### Supplied records

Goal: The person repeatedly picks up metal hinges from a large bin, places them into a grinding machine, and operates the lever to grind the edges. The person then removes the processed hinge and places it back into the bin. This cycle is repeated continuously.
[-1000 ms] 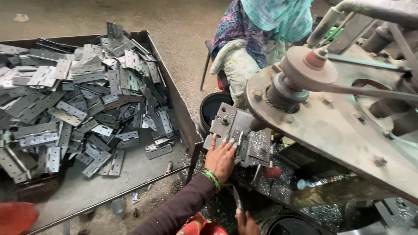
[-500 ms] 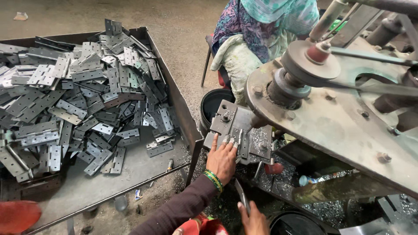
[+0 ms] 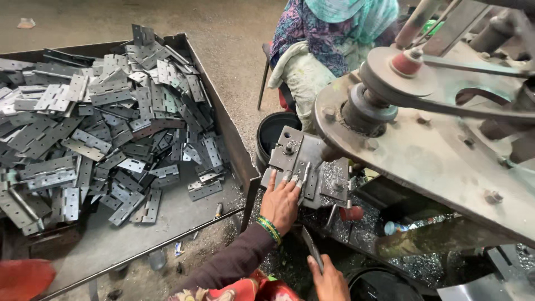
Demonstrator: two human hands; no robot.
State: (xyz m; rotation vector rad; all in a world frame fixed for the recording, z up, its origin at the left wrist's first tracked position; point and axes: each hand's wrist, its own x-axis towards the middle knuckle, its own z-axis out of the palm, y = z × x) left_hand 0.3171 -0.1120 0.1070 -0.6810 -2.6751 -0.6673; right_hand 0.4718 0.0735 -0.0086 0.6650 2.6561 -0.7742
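Note:
My left hand (image 3: 280, 202), with green bangles at the wrist, lies on the grey steel fixture plate (image 3: 290, 151) of a machine. Its fingertips press a small metal hinge (image 3: 304, 177) against the plate. Low in the view, my right hand (image 3: 330, 280) grips a dark flat lever handle (image 3: 312, 249) that slants up toward the fixture. Metal shavings are scattered around the fixture. A large rusty machine body (image 3: 423, 161) with a pulley (image 3: 390, 89) and belt overhangs the plate on the right.
A big steel tray (image 3: 223, 120) heaped with several grey hinges (image 3: 106, 122) fills the left. A black bucket (image 3: 274, 132) stands beyond the fixture. Another person in patterned clothing sits opposite, their gloved hand (image 3: 304, 72) near the machine. A red object (image 3: 22, 277) lies bottom left.
My left hand stays on the fixture, its fingers shifting slightly on the hinge. My right hand has risen further into view with the lever handle.

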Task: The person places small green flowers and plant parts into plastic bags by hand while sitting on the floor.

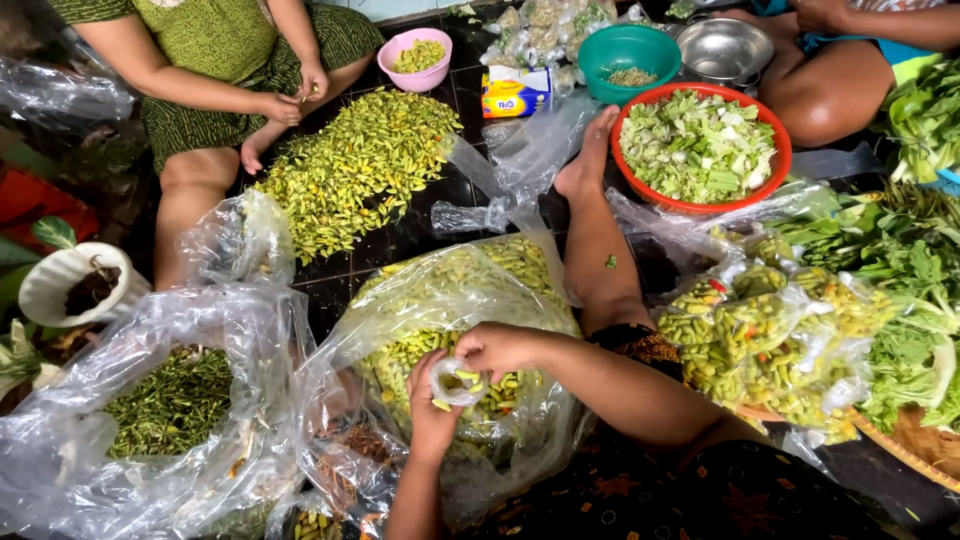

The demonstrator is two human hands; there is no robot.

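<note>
Both my hands hold a small clear plastic bag (458, 381) with a few yellow-green chillies inside. My left hand (430, 400) grips it from below and my right hand (497, 347) pinches its top edge. They hover over a large clear bag of chillies (470, 300) open in front of me. My bare leg and foot (590, 165) stretch out past it on the dark tiled floor.
A heap of loose chillies (350, 165) lies on the floor before a seated person in green. A red bowl of chopped greens (697, 145), teal bowl (628, 55), pink bowl (416, 57), steel bowl (724, 50), packed small bags (760, 340), leafy greens (910, 280), a bag of stems (170, 400).
</note>
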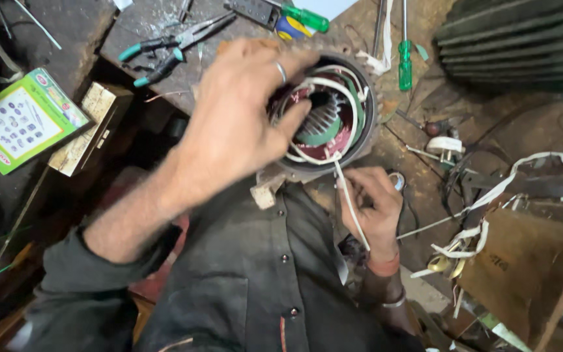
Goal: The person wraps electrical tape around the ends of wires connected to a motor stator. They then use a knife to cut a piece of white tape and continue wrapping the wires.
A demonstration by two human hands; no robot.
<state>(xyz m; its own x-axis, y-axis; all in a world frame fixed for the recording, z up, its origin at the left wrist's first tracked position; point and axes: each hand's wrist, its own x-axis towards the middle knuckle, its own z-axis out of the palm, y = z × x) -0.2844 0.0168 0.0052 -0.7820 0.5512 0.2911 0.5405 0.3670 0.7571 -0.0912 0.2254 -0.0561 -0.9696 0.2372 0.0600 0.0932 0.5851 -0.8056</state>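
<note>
A worker's left hand [242,111] spreads wide over a motor stator [324,117], while the right hand [373,202] pinches a white cord [350,205].

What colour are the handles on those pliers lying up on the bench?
Teal-green, with dark metal jaws. The pliers show in the head view, past the left hand.

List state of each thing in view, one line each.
Left hand: resting on the motor stator, fingers in its white leads.
Right hand: closed on a white lead below the stator.
Motor stator: open end up, windings exposed, held against the body.
White lead: taut, running from stator into right hand.
Pliers: lying on bench, untouched.
Green screwdriver: lying on bench, untouched.
Green box: closed, lying flat.
</note>
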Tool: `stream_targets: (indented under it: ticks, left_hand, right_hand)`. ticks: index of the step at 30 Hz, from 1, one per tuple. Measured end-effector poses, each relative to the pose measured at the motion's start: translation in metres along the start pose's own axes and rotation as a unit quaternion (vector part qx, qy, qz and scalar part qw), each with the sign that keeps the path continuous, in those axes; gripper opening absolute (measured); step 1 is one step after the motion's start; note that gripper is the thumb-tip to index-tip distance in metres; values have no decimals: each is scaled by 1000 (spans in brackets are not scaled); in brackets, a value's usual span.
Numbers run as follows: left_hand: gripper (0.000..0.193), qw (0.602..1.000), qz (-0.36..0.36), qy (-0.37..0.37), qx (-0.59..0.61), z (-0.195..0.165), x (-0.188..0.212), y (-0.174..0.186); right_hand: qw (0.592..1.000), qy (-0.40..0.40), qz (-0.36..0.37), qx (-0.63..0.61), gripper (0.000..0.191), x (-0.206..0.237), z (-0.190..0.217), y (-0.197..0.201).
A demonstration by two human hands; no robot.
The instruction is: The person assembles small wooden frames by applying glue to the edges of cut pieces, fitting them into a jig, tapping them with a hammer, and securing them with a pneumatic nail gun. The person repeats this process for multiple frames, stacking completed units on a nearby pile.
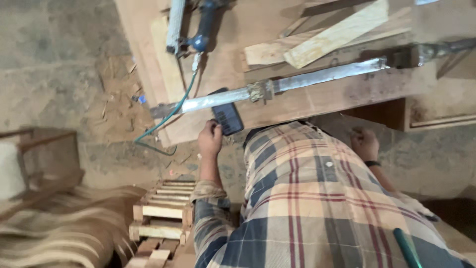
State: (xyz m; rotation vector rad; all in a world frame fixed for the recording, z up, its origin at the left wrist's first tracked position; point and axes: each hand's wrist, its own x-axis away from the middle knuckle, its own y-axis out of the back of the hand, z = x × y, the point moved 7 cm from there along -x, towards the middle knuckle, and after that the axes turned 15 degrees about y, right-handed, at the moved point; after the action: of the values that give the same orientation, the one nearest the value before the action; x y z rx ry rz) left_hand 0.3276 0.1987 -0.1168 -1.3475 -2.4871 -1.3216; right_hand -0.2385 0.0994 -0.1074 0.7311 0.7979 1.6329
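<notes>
I look down my own plaid shirt at a wooden workbench. My left hand, sleeve rolled at the forearm, is curled at the bench edge and touches the lower end of a dark phone lying there. I cannot tell whether it grips the phone. My right hand, with a black wristband, is closed in a fist against the bench edge and holds nothing that I can see. A long metal bar clamp lies across the bench just beyond both hands.
A blue power tool with a green cable lies at the bench's far left. Loose planks are stacked at the back. A small slatted wooden crate stands on the dusty floor, with striped cloth to its left.
</notes>
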Motion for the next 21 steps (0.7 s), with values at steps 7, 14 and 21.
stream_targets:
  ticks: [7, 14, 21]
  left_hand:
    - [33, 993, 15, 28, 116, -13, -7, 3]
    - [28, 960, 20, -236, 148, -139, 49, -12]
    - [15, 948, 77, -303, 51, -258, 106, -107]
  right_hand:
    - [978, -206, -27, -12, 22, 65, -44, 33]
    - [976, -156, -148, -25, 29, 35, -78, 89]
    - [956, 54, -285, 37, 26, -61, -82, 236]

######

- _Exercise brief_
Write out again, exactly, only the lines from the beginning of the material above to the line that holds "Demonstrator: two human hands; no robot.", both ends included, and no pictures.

- _Response_
Goal: The person repeatedly picks up metal hinges from a large bin, places them into a grinding machine, and operates the lever to grind the edges. The person then removes the processed hinge and places it back into the bin. This cycle is repeated continuously.
[-1000 ms] 
[-500 ms] 
[+0 ms] 
Demonstrator: two human hands; no robot.

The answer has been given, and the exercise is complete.